Why it is important to do this review

ARTIs in children impose significant social and financial burdens, particularly when parental time off work is considered, in addition to healthcare costs (Fendrick 2003; Hollinghurst 2008). A third of children in the USA and UK visit primary care physicians for ARTIs or related symptoms each year (Fendrick 2003; Hay 2005). Up to 75% of all antibiotics prescribed for children are for ARTIs, despite their mainly viral aetiology (Doan 2012). Overuse of antibiotics for children in primary care can induce bacterial resistance (Costelloe 2010), which may result in medicalisation of illness whereby patients are more likely to consult when similar symptoms recur – creating a cycle that exacerbates inappropriate use of antibiotics (Andrews 2012). Despite being mostly self‐limiting illnesses, ARTIs remain a common cause of hospitalisation for children in high‐income countries, and a major cause of death in low‐income countries (Culebras 2013). Consequently, there are many social, financial and health reasons for preventing ARTI. Complementary and alternative medicine interventions may provide novel and efficient solutions.

Until the early nineteenth century in China, only TCM was practiced, and consequently it played an important role in healthcare. The popularity of TCM practice is increasing outside of China. According to recent national survey data, 60% to 75% of populations in Singapore, Japan, Taiwan and Korea consult TCM practitioners at least once per year (Cheung 2011). The USA is now the second largest consumer of TCM products (after China) where expenditure in 2010 was USD 7.6 billion (Cheung 2011). This indicates that interest in the potential of herbal treatments is widespread. The potential impact on public health is unknown, but could be substantial, given that herbal products can be purchased at pharmacies, supermarkets and health food stores.

Astragalus is a herb, extensively used both in clinical practice and as a food supplement in daily life in China. Although it is widely used to prevent ARTI in children who experience frequent episodes, no definitive conclusions about its effectiveness have been determined. Safety is an important concern, especially in the context of medications for children. Allergic reactions to Astragalus injections have been reported, and the safety of oral Astragalus preparation remains unclear (Fu 2009; Hu 2008; Xiong 2002).

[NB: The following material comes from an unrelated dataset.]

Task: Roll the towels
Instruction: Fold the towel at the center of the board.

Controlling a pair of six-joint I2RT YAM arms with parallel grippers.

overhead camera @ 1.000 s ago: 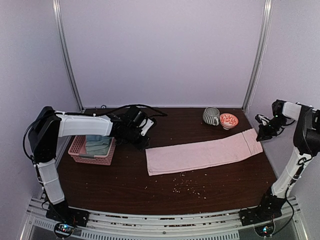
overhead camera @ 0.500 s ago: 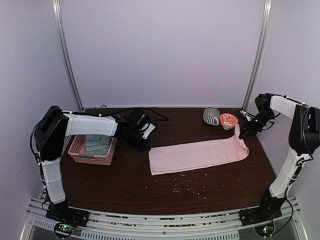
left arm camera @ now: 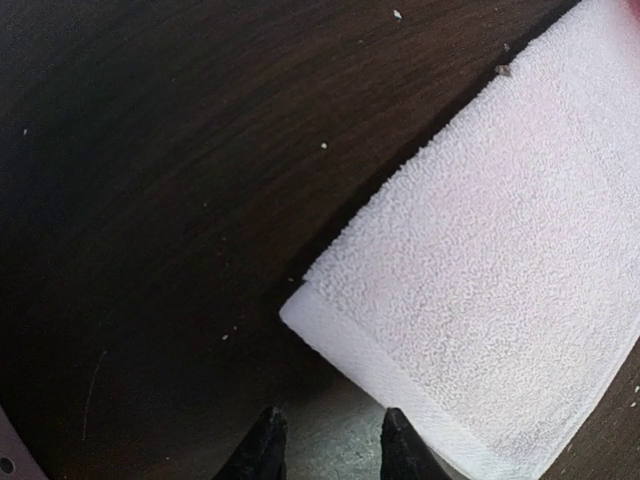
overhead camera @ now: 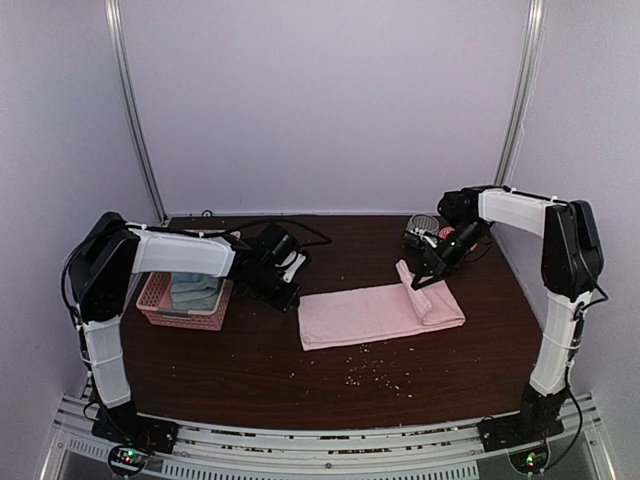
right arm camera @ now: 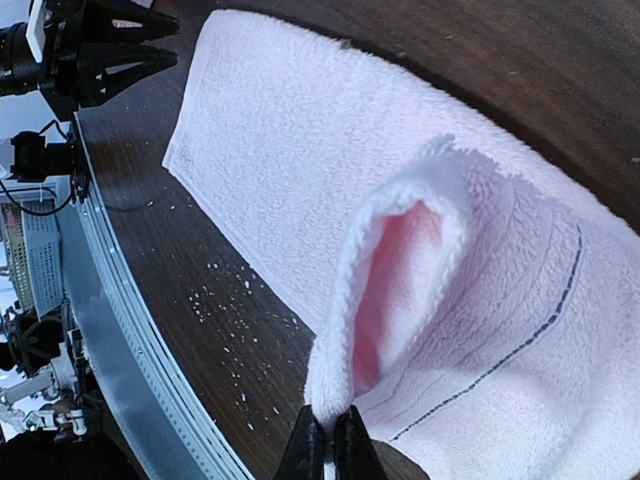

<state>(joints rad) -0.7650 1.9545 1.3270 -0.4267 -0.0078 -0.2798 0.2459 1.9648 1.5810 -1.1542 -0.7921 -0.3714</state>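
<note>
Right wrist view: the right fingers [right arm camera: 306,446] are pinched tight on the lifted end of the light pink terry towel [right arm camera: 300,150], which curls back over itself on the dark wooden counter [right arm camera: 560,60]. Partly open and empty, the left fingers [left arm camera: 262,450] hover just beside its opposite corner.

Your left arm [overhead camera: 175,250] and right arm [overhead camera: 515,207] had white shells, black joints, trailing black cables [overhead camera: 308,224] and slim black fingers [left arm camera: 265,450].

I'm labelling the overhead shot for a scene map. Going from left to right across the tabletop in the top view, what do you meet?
pink basket → left gripper → pink towel
</note>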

Six Cochrane Reviews relate to herbal medicine and ARTI (Del‐Rio‐Navarro 2012; Huang 2012b; Jiang 2012; Jiang 2013; Liu 2012; Wu 2007); however, none focus on oral Astragalus for ARTI in children. Four of these reviews focused on the therapeutic effect of Astragalus rather than its prophylactic potential, or in reducing ARTI incidence (Huang 2012b; Jiang 2012; Liu 2012; Wu 2007). Del‐Rio‐Navarro 2012 focused on preventing respiratory tract infection in children, but the intervention was not related to Astragalus.

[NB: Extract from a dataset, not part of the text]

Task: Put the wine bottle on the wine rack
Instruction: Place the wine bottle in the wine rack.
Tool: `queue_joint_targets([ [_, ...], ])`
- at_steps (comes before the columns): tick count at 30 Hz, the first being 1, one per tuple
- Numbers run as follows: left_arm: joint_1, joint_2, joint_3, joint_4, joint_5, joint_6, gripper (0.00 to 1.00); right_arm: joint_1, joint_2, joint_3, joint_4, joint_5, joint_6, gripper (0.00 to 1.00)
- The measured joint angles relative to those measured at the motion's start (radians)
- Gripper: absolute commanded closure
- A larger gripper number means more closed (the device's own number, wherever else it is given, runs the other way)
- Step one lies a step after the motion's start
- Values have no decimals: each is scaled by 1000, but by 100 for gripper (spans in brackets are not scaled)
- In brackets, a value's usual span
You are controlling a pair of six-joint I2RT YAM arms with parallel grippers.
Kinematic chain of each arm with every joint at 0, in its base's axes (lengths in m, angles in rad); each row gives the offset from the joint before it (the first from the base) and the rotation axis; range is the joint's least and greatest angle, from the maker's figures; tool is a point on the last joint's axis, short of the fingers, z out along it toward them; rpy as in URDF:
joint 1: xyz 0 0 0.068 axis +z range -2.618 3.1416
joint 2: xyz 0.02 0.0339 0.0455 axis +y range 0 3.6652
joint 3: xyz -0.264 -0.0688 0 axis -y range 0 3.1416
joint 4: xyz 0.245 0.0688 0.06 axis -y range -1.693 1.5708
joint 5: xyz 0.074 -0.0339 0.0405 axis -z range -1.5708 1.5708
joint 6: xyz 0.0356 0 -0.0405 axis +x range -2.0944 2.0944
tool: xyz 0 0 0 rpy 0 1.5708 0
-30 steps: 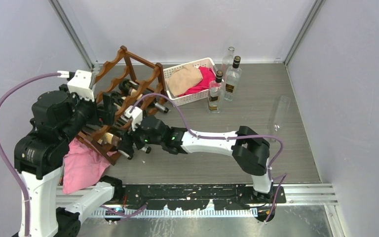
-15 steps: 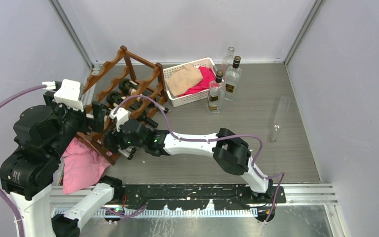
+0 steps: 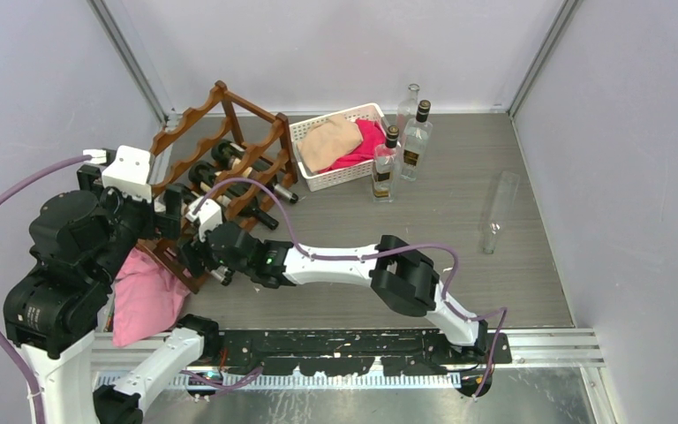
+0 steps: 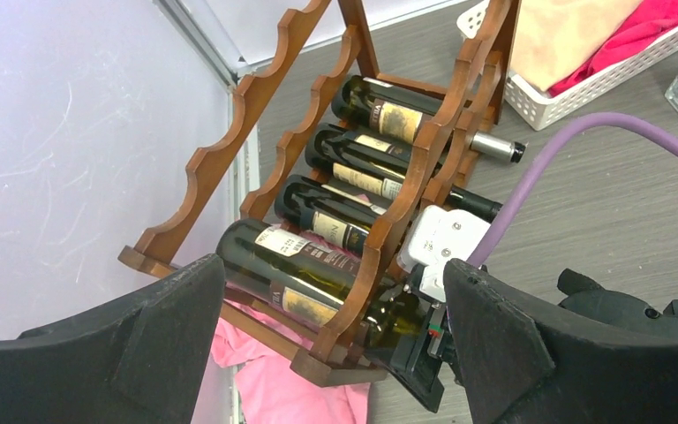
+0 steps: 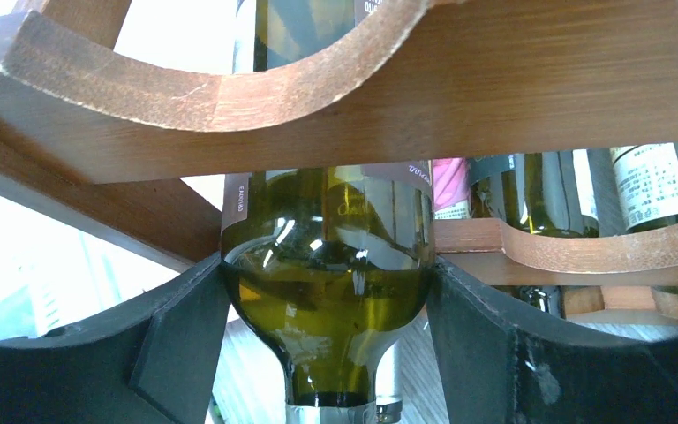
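Observation:
The reddish-brown wine rack (image 3: 229, 141) stands at the back left and holds several dark bottles. In the left wrist view the wine bottle (image 4: 287, 265) lies in the lowest, nearest cradle of the rack (image 4: 406, 190), its neck end sticking out at the front. My right gripper (image 3: 201, 256) is shut on that bottle's green shoulder (image 5: 328, 300); both fingers (image 5: 185, 336) press its sides just below the scalloped rail (image 5: 406, 88). My left gripper (image 3: 169, 209) hangs open and empty above the rack's near end (image 4: 334, 269).
A pink cloth (image 3: 146, 296) lies under the rack's near corner. A white basket (image 3: 346, 177) with tan and pink cloths stands right of the rack. Three clear bottles (image 3: 386, 163) stand behind it. Another clear bottle (image 3: 497, 212) lies at the right.
My right arm has reached further left and pushed the wine bottle deeper into the rack's lowest cradle. My left arm has drawn back to the left, off the rack.

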Motion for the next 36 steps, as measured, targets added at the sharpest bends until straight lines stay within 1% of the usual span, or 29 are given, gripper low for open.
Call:
queue_joint_targets([
  [8,0,-36,-27,-1,-3,18,15,19,11,0,67,52,-73,98],
  [10,0,-45,-27,-1,-2,18,15,21,13,0,103,65,-77,98],
  [15,0,-63,-27,-2,5,16,16,21,40,33,119,120,-79,98],
  [25,0,-88,-45,-6,26,-8,16,27,99,84,165,177,-77,96],
  [32,0,-103,-50,-9,30,-13,16,50,150,118,209,191,-97,90],
  [36,0,-104,-50,-10,33,-13,16,50,162,131,215,199,-104,80],
])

Our aim was to assess the effectiveness and safety of Astragalus for preventing frequent ARTIs in children in community settings, where Astragalus preparations were used as sole oral agents. We planned to assess ARTI frequency during the study period as the primary outcome.

Objectives

To assess the effectiveness and safety of oral Astragalus for preventing frequent episodes of acute respiratory tract infections (ARTIs) in children in community settings.

Methods

Criteria for considering studies for this review

Types of studies

We included randomised controlled trials (RCTs) that compared oral Astragalus prescription as a sole Chinese herbal preparation, with placebo, to prevent frequent episodes of acute respiratory tract infection (ARTI) in children. We did not include trials in which Astragalus was one of multiple components in Traditional Chinese Medicine (TCM), such as Yupingfeng, BuZhongYiQiTang, etc.

Types of participants

We included children aged up to 14 years (without chronic disease) who experienced frequent ARTIs and were in community settings.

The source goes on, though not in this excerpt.